Segera setelah Soeharto mengambil alih kekuasaan
melalui supersemar, tangan tangan dingin kekuasaan dunia memindahkan topeng
penjajahan dari penguasaan fisik bangsa pribumi kepada penguasaan ekonomi
kapitalisme yang berawal dari Indonesia Investment Conference 1967 di Jenewa,
Swiss.
Ini adalah konferensi investasi paling manipulatif dalam sejarah ekonomi bangsa
Indonesia. Para kapitalis berdatangan ke Indonesia untuk melempar dadu dan
bermain monopoli. Mereka berdalih berkunjung sebagai investor, datang untuk
membantu membangun ekonomi negeri ini. Namun, sebenarnya mereka adalah bandit
kapitalis. Mereka memilih lahan-lahan yang mereka inginkan dari Aceh hingga
Papua. Mereka menggali tanah-tanah emas di Kalimantan, Sulawesi, dan Papua. Mereka
meledakkan gunung-gunung untuk merampok emas serta uranium, mereka menyelam ke
dasar samudra untuk menambang minyak dan gas alam Indonesia.
Konferensi
tersebut dihadiri oleh para kapitalis dunia industry, seperti David
Rockefeller, David Roderick, dan Sir Eric Roll. Sementara itu, dari pihak
Indonesia hadir H.Adam Malik, Sri Sultan Hamengkubuwono IX, dan Gandasubrata.
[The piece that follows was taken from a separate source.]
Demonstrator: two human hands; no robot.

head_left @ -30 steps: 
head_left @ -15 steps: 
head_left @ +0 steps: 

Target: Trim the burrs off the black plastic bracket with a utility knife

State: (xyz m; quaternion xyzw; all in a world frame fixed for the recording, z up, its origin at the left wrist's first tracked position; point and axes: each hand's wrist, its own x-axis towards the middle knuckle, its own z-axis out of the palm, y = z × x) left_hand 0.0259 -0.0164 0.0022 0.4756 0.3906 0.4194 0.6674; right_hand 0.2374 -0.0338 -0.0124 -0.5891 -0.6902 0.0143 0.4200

Pertemuan tersebut juga dihadiri pelaku usaha Amerika Serikat dan Eropa Barat,
di antaranya Williams R.Adam, Giovanni Agneli, Eberhad Herzog, dan puluhan
eksekutif perusahaan kelas dunia lainnya. Di sinilah mereka menanam bibit
kapitalisme, menjajah ekonomi bangsa, dan memanennya tiga puluh tahun kemudian.
Freeport
mendapatkan bukit besar Erstberg, dan kemudian Grasberg yang mengandung emas
dan tembaga di Papua Barat. Sebuah konsorsium Eropa juga mendapat nikel di
sana. Raksasa Alcoa mendapat bagian terbesar dari bauksit di Indonesia. Sekelompok
perusahaan Amerika, Jepang, dan Prancis mendapat jatah hutan-hutan tropis di
Sumatra dan Kalimantan. Undang-undang tentang penanaman modal asing kemudian
buru-buru disodorkan kepada Soeharto untuk mengesahkan “perampokan” ini agar
bebas pajak untuk lima tahun pertama.